Quis ter sempre a sorte de encontrar no bolso direito seu walkman ligado justo no dia em que ela acordasse com o pé direito, e que os segundos chatos que leva pra desembaraçar os fones – horas ao fim da vida – servissem para o acaso, quase sem querer, segurar o trecho certo da até então música errada. Tem, e tem há tempos. Antes mesmo de um dia poder querer. Precisa descobrir logo por onde é que anda a mãe, os abraços cheios de lágrimas e quase sem ar que até hoje me faziam mais falta do que pensava; que me faziam ser muito de quem eu não precisava saber nem o nome.

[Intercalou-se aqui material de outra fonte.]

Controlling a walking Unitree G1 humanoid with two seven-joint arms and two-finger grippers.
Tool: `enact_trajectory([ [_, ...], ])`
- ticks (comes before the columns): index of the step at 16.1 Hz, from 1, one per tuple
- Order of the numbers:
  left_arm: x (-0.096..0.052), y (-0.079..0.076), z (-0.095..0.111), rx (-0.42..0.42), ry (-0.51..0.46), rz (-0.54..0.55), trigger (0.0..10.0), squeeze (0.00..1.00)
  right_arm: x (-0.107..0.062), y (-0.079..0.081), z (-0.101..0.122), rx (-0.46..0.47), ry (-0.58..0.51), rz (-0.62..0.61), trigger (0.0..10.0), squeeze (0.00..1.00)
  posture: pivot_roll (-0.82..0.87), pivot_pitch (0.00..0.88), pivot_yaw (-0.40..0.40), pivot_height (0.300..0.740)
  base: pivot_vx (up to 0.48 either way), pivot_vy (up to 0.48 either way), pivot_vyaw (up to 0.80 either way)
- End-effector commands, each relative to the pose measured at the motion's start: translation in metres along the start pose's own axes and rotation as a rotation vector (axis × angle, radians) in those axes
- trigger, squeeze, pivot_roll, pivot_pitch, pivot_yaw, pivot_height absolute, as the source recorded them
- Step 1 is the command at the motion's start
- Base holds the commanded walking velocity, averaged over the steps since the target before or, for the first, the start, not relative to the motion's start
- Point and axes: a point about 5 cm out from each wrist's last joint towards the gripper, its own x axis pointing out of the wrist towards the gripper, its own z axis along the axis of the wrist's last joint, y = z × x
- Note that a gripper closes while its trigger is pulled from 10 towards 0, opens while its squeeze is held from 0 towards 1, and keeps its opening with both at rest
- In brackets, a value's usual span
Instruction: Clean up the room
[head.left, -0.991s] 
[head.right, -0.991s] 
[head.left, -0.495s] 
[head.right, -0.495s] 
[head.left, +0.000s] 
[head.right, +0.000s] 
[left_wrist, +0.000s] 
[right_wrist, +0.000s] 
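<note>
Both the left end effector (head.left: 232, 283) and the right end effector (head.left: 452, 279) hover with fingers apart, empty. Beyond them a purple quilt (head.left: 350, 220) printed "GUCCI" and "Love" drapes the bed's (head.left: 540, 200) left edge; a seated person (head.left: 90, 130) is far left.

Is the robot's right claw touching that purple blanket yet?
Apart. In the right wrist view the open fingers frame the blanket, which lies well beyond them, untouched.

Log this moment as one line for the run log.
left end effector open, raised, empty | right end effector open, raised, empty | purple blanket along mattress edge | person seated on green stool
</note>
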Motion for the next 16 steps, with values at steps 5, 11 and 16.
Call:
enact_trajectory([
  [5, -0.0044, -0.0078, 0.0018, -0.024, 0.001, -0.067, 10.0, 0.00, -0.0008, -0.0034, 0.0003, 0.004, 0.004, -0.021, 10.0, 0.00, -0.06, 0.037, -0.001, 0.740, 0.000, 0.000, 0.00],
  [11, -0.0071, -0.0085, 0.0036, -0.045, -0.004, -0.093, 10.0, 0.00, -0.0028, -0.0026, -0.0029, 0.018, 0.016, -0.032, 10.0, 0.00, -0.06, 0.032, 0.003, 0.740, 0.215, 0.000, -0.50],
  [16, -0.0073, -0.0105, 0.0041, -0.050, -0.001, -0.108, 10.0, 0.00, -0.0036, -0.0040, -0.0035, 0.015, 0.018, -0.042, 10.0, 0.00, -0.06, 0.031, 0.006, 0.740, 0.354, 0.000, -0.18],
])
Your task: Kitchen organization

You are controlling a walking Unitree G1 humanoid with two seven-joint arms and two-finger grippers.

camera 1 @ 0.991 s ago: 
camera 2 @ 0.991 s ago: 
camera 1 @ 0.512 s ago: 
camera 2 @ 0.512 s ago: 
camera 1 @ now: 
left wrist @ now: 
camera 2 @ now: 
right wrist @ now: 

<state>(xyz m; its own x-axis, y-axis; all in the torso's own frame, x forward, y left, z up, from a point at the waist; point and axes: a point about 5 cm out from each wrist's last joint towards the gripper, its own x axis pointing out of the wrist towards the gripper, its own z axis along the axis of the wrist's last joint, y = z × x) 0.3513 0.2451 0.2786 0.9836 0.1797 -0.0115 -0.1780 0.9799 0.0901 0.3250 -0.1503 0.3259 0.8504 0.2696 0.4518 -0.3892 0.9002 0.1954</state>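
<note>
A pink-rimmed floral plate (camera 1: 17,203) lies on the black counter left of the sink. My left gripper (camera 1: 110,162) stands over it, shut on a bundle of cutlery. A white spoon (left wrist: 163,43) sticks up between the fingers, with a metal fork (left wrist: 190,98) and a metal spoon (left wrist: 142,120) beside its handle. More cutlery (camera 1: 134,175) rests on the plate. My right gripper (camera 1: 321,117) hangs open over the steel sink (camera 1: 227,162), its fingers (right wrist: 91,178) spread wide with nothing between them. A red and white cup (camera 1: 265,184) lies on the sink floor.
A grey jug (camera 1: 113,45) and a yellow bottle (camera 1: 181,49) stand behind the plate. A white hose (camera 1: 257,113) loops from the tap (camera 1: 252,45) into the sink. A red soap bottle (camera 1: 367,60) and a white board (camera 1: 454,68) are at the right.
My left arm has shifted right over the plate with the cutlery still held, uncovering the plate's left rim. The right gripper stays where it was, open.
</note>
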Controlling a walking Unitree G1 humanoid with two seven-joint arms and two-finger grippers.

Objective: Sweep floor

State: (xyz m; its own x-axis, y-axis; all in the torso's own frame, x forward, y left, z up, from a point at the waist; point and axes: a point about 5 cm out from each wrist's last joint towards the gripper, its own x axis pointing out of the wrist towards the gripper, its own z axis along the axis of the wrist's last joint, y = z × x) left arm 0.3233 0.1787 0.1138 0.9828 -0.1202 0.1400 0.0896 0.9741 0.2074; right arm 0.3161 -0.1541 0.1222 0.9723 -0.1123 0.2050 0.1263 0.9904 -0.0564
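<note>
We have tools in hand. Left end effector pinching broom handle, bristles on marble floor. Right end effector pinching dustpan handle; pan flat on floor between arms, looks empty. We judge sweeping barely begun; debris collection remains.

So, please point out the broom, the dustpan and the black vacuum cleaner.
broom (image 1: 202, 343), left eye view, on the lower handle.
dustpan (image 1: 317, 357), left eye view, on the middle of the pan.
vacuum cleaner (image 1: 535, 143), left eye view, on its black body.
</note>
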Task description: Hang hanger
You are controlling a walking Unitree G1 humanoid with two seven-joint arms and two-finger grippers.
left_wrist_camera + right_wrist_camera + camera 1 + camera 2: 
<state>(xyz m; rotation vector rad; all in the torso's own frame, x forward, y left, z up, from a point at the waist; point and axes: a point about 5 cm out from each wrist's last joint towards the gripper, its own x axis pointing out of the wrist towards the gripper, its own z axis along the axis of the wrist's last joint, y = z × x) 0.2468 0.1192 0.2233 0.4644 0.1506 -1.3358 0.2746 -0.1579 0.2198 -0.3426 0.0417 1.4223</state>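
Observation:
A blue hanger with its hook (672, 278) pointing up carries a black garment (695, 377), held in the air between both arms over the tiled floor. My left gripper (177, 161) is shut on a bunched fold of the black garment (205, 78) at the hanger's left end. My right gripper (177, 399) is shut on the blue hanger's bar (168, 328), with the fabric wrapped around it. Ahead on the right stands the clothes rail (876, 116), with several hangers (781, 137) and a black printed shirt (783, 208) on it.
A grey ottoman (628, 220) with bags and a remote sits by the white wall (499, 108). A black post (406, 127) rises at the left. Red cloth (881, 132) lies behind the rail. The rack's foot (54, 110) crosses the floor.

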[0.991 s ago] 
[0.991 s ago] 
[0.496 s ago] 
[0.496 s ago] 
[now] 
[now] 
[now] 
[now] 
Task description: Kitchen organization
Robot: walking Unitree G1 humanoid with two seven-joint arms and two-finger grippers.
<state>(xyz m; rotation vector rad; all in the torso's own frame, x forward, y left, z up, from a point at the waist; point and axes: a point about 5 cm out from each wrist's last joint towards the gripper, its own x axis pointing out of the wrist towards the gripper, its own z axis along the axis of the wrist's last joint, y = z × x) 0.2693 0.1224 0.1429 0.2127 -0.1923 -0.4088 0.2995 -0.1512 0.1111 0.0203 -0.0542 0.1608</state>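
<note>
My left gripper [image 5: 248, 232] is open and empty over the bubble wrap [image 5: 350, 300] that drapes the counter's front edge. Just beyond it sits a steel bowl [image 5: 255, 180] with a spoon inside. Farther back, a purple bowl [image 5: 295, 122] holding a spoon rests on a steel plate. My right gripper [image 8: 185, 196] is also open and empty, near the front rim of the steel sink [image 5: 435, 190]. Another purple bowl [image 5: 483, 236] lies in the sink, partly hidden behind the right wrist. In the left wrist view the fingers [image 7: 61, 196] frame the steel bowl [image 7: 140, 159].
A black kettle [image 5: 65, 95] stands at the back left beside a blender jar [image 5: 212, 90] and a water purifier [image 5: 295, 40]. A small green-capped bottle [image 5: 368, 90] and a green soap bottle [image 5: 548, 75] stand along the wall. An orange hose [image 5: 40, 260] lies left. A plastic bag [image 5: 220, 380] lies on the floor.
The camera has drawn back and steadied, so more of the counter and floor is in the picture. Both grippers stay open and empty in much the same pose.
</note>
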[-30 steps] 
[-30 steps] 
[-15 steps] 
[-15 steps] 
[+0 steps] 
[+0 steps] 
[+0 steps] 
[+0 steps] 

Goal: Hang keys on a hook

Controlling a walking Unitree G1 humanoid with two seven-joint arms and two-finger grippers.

Se pudesse eu sofria tudo por você meu filho, se eu pudesse tudo seria diferente, diriam seus dedos na minha cabeça enquanto ouvia as palavras de sua boca fechada de sorrisos. Hoje tem.

Velho assim, homem feito do que ainda não sabe, sente a dor dos outros sendo maior do que seu silêncio, e assim dói por só saber ficar quieto. Nada contra a correnteza, vê o que ninguém sente, e quando pensa em tentar, enche a boca do que tiver no copo mais próximo. Queria que tivessem a força que precisam pra agüentar o que vão ver, mas acha que já não dá, que já não querem. Uma mãe que lembra, um irmão que diz, e um pai que machuca e repete pela falta que sente. É assim, e todo mundo dorme de cansado de tentar.

Embalado no solo de um teatro qualquer, nos primeiros segundos de uma peça onde quatro atuam para apenas um na platéia, sente a obrigação competindo com a vontade de continuar fazendo valer o ingresso; se vale a pena escrever a crítica do que talvez tenha aplausos de apenas duas mãos. E por mais que batam à porta da casa querendo entrar, querendo ocupar os acentos vazios dentro do próprio único espectador, vê o cadeado e não acha a chave. Por fim, escreve.

Todo mundo está extremamente certo, e sorri por pensar que o aperto no peito que sente é realmente de verdade. De tanto não haver errado, começa a achar que certo mesmo é quando tudo não dá certo, e não dar certo é aquilo que nos é demais sem ser o bastante. Vai ficar assim, tendo medo de ter estragado a única coisa realmente boa que fez na vida. Perceber não lhe faz melhor que ninguém, e ninguém é exatamente tudo que ele inveja, tudo que tem vontade de ser enquanto tira a colcha da cama e arruma seus travesseiros.